例えば、我々はどのように言葉を選ぶのか、という内的な起こりからコミュニケーションを見てみたり、
ノンバーバルなコミュニケーションがどうして苦手な人たちがいるのか、を考えてみたり、
文字という媒体と音声という媒体でなぜ伝わり方が違うのかを考察してみたり、
受信者(読者)がどんな情報に価値を置き、伝わった衝撃を受け取るのかを予想してみる。
時にはコミュニケーションそのものを数学的に解き明かした理論に触れたり、哲学や行動経済学、文化人類学といった領域にも広げて考えてみたいと思います。
そう、ただ伝える、伝わるだけじゃつまらない。
認知や感情、そしてゆくゆくは人というものも一緒に考えていきたいものです。

そして、この思考と試行の果てに、なぜ私は会話にたくさんのルールを設けたのか。そして、本当に「コミュニケーションはスキルではないのか」ということを考えていければよいなあ、と何となく思っています。

皆さんに伝えたいこと

私はずっと、それは生まれてからずっと、伝えることについて考えてきたと思います。
私の心が芽生える昔から、「他人とは何なんだろう」という感覚があり、それは今でも残っています。
おそらく私自身の特性的な要素もあるのだと思います。
これまで考えていたこと、今考えていること、そしてこれから考えていくだろうことを、ここで皆さんに、伝わってほしいなと願っています。

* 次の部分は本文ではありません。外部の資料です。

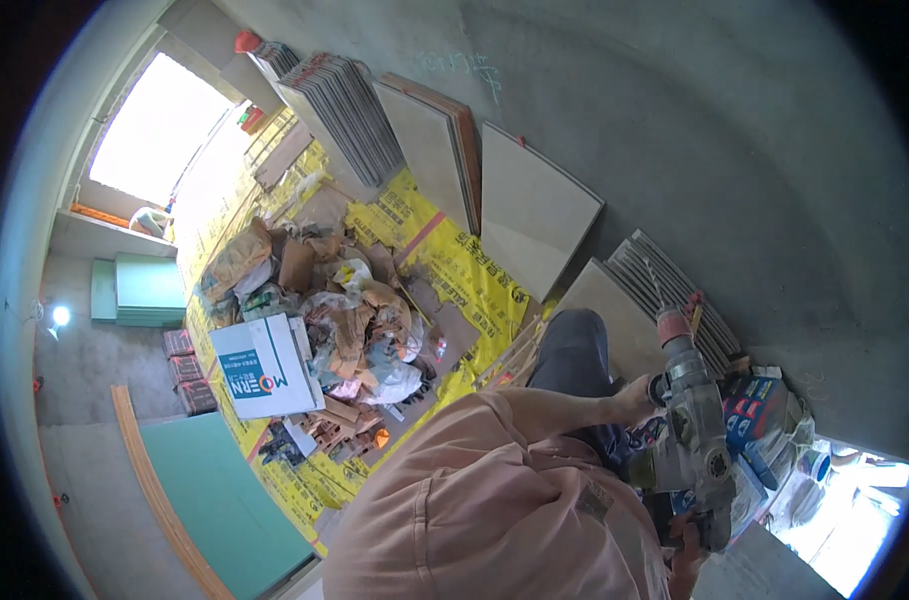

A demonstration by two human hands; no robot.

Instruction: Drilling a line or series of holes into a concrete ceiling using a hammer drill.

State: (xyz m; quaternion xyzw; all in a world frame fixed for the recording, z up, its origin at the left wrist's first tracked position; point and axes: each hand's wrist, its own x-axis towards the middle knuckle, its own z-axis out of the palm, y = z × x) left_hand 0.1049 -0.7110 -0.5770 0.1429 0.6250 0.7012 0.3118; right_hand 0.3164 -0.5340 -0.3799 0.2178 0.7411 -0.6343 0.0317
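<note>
A large, dusty rotary hammer drill [696, 430] is held across my right side. Its red-collared chuck [672, 325] and long bit [654, 280] point away from me, towards the grey wall. My left hand [632, 402] is closed round the side handle just behind the chuck. At the rear, my right hand [686, 553] grips the main handle, its fingers partly hidden by the tool body. Beyond the bit, a stack of thin grey tiles [664, 285] leans on the wall; I cannot tell whether the bit touches them.
More large tiles [539, 205] lean along the wall [714, 150]. Yellow printed sheeting [474, 270] covers the floor, with a rubbish heap [344, 300] and a white-blue carton [264, 368] on it. Green boards [219, 490] lie left. Boxes and bags [759, 420] crowd beside the drill.
</note>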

本シリーズはだいたい、月1本で連載をしていこうと思っています。
時に連作で、いくつかの話をまたいで一つのことについて考えたり、時事ネタに絡めてコミュニケーションというものについて考えていきます。
また、なるべく裏取りをしたり、引用などを求めていこうと思っています。

これも、一つのコミュニケーションの実験場です。
「note」というコミュニケーションの場で、「書く」というコミュニケーションのスキルを試す場でもあります。
私が皆さんに伝えようとして、どのように伝わるのか。
もし、このシリーズを通して何か感じ入るものがあれば、私にとっての幸いです。
その先に、コミュニケーションというものが、ただ人間的なものではなく、ただスキルというだけでもない、複雑さの向こう側を垣間見ていきたいです。

最後まで読んでいただきありがとうございます。